Set down exactly, from the records below, the line with "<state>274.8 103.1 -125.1" through the line with "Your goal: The", and nothing else.

Stored items
================
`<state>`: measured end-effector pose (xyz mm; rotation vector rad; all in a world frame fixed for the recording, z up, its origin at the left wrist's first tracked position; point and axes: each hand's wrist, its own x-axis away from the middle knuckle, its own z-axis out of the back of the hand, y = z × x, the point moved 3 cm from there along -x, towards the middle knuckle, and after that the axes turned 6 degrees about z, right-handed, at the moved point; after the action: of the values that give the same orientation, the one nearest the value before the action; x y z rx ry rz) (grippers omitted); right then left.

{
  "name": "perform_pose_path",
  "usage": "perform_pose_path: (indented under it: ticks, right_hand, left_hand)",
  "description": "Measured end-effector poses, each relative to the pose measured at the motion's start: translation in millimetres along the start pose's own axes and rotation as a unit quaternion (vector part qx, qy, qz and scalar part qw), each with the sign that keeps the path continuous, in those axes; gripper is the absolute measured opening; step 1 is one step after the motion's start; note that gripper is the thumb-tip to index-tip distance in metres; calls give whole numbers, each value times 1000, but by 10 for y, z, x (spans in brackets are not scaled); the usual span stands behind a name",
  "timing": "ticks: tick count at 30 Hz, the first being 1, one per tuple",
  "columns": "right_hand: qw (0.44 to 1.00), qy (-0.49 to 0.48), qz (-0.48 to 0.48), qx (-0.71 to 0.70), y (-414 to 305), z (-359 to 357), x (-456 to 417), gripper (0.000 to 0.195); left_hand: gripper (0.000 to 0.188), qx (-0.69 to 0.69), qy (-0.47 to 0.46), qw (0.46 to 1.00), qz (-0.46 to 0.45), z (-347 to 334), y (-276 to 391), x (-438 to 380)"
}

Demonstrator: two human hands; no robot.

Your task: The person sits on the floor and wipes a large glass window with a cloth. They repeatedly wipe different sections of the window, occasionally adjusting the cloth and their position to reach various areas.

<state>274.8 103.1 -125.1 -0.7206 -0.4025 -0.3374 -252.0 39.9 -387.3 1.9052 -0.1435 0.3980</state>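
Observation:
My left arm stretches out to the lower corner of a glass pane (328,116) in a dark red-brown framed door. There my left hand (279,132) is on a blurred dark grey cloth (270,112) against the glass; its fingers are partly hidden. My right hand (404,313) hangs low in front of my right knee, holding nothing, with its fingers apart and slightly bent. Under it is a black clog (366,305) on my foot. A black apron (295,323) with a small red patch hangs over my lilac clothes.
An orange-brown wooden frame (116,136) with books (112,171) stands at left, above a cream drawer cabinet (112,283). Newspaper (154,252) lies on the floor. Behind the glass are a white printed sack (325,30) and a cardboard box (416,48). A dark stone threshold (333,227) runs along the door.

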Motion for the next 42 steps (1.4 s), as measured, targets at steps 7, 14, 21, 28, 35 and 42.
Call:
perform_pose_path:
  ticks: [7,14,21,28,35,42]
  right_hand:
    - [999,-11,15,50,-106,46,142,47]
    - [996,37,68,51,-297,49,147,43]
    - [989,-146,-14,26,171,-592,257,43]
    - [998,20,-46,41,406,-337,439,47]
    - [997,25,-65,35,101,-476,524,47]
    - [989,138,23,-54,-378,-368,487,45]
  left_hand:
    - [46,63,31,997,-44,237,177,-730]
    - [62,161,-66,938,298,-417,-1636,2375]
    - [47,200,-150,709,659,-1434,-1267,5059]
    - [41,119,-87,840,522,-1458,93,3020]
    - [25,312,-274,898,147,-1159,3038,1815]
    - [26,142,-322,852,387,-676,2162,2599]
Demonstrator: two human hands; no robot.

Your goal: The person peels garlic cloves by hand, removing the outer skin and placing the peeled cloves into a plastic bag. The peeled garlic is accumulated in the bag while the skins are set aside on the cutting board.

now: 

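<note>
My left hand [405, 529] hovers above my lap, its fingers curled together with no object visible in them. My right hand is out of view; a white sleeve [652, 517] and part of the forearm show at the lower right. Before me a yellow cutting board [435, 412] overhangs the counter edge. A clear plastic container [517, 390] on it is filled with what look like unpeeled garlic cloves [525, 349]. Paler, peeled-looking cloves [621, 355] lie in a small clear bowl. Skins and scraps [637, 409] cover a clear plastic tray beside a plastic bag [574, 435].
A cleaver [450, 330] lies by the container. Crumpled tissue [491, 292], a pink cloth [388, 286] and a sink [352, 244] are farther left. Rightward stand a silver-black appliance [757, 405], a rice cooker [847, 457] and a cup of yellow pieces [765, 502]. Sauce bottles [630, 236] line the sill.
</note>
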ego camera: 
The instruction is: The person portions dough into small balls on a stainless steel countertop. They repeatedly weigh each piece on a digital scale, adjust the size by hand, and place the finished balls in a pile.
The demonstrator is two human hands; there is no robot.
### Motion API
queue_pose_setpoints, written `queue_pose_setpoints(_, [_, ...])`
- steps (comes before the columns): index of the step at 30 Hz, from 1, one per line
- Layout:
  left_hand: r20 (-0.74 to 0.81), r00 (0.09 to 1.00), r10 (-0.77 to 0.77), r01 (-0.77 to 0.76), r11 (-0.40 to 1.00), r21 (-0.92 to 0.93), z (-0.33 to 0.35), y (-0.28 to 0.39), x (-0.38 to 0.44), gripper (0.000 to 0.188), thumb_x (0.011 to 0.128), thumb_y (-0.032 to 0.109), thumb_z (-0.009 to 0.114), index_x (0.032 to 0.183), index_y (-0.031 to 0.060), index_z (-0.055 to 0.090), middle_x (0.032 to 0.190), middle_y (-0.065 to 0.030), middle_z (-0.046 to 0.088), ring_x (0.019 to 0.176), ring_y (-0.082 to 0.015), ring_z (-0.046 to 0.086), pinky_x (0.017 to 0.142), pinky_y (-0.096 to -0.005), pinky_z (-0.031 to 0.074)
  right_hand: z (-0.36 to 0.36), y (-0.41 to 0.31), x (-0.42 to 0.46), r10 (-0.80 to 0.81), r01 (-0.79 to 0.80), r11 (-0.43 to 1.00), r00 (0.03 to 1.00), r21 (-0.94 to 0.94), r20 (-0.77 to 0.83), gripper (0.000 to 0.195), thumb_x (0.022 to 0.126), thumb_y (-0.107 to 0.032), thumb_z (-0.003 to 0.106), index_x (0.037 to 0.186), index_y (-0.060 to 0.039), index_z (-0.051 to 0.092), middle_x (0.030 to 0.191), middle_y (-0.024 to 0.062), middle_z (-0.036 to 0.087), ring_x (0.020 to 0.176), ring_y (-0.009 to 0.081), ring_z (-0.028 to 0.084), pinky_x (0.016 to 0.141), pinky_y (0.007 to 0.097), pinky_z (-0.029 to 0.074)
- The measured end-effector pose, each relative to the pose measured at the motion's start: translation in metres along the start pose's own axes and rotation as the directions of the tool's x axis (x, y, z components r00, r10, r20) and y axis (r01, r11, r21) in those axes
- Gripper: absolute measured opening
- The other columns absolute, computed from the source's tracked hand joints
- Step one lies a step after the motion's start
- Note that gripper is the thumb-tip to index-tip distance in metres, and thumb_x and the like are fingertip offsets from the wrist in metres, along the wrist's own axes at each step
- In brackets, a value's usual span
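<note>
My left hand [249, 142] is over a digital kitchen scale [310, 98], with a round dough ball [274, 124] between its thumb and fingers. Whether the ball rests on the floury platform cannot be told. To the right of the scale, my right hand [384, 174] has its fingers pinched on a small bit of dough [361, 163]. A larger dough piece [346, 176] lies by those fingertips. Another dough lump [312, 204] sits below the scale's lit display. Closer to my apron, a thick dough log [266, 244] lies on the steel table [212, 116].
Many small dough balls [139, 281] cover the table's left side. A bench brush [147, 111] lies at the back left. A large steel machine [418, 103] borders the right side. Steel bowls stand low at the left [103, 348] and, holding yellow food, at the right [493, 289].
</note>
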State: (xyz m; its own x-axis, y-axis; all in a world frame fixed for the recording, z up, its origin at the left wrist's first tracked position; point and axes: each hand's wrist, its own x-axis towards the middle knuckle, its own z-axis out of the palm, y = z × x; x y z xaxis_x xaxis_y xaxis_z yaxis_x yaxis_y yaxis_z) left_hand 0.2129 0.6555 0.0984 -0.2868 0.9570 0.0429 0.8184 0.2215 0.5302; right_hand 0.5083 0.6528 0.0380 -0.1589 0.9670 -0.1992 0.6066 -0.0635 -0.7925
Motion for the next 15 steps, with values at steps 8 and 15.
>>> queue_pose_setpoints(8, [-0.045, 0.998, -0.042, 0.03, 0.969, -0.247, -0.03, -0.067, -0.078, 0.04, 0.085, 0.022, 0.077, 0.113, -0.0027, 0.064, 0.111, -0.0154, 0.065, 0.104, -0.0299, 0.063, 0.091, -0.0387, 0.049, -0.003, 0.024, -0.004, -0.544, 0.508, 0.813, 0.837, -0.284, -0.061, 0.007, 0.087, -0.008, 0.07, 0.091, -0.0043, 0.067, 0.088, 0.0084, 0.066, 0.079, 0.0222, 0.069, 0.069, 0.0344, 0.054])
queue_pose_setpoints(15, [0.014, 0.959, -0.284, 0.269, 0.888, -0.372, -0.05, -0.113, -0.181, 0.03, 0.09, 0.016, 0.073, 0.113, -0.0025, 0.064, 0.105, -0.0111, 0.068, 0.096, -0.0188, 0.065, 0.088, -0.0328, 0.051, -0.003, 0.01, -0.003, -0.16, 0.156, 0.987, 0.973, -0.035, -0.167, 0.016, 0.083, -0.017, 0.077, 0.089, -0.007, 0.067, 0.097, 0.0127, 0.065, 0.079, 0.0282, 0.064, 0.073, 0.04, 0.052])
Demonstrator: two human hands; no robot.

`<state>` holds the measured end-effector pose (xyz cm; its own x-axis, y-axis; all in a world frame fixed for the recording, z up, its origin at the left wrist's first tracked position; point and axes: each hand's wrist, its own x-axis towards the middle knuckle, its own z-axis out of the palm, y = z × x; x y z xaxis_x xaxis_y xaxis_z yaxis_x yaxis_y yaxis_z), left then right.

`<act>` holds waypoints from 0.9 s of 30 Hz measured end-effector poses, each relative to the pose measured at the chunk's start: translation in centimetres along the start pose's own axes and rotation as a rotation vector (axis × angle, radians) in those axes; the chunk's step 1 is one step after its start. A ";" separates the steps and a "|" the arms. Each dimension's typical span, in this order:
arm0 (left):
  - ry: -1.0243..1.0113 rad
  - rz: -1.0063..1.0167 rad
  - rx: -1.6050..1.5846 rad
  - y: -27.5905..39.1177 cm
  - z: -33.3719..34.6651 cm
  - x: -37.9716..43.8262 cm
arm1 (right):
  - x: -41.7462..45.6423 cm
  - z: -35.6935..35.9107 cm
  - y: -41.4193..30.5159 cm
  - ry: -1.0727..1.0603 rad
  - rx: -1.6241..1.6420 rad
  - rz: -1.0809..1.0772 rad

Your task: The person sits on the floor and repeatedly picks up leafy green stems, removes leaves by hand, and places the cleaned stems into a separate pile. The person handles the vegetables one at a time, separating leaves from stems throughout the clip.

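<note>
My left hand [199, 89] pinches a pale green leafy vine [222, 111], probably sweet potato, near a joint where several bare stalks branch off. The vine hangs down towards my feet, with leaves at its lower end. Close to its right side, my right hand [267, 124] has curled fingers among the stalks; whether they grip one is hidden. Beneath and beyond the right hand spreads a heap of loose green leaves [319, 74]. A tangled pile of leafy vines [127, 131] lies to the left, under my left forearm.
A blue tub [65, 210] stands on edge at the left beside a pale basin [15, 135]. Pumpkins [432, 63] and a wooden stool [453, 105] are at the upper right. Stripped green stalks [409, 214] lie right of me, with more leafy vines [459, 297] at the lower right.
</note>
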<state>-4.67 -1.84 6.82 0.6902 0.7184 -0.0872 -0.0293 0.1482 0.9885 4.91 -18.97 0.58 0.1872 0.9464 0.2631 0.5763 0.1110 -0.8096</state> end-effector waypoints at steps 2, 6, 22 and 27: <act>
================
Exercise answer:
<state>274.8 103.1 -125.1 -0.7206 -0.4025 -0.3374 -252.0 39.9 -387.3 1.9052 -0.1435 0.3980</state>
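Observation:
My left arm stretches out to the lower corner of a glass pane (328,116) in a dark red-brown framed door. There my left hand (279,132) is on a blurred dark grey cloth (270,112) against the glass; its fingers are partly hidden. My right hand (404,313) hangs low in front of my right knee, holding nothing, with its fingers apart and slightly bent. Under it is a black clog (366,305) on my foot. A black apron (295,323) with a small red patch hangs over my lilac clothes.
An orange-brown wooden frame (116,136) with books (112,171) stands at left, above a cream drawer cabinet (112,283). Newspaper (154,252) lies on the floor. Behind the glass are a white printed sack (325,30) and a cardboard box (416,48). A dark stone threshold (333,227) runs along the door.
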
Motion for the next 42 steps (1.4 s), as measured, targets at steps 7, 14, 21, 28, 35 and 42.
Call:
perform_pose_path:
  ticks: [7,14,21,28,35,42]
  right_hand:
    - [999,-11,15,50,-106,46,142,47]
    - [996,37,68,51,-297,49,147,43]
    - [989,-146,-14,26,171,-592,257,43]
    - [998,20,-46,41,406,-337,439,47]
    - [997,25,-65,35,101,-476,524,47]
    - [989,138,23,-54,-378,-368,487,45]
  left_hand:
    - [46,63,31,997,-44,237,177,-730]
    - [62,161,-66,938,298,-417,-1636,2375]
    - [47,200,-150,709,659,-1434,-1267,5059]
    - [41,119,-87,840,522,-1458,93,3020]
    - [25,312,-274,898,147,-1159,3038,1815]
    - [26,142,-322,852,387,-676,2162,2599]
Demonstrator: two human hands; no robot.

Your goal: The person peels garlic cloves by hand, removing the outer skin and placing the peeled cloves into a plastic bag. The peeled garlic is accumulated in the bag while the skins are set aside on the cutting board.

No more is needed for this exercise.